-- AVAILABLE DATA follows --

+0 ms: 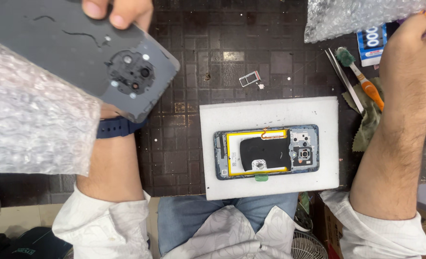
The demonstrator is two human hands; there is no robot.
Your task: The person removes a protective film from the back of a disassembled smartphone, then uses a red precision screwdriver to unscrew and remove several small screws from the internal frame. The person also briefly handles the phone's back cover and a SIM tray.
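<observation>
One back cover (bubble-wrapped) in left hand; right hand perhaps holds packaging.

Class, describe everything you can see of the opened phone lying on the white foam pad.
The opened phone lies flat, lengthwise across the white foam pad, its back cover off. A blue-grey frame surrounds a yellow-edged battery bay holding a black part, with an orange flex cable near the top edge. The camera module sits at its right end. A green tab pokes out under its lower edge. Neither hand touches it.
</observation>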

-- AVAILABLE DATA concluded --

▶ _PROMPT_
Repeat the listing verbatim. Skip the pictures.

▶ _WORKED SOLUTION_
+0 ms: 
The demonstrator is two human hands; there is no robot.
Your task: The person removes a protective film from the back of a disassembled smartphone, then uses a red precision screwdriver to unscrew and remove several small screws from the internal frame. The person also briefly handles the phone's back cover and a SIM tray.
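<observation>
One back cover (bubble-wrapped) in left hand; right hand perhaps holds packaging.

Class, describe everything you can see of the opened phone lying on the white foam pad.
The opened phone lies flat, lengthwise across the white foam pad, its back cover off. A blue-grey frame surrounds a yellow-edged battery bay holding a black part, with an orange flex cable near the top edge. The camera module sits at its right end. A green tab pokes out under its lower edge. Neither hand touches it.
</observation>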

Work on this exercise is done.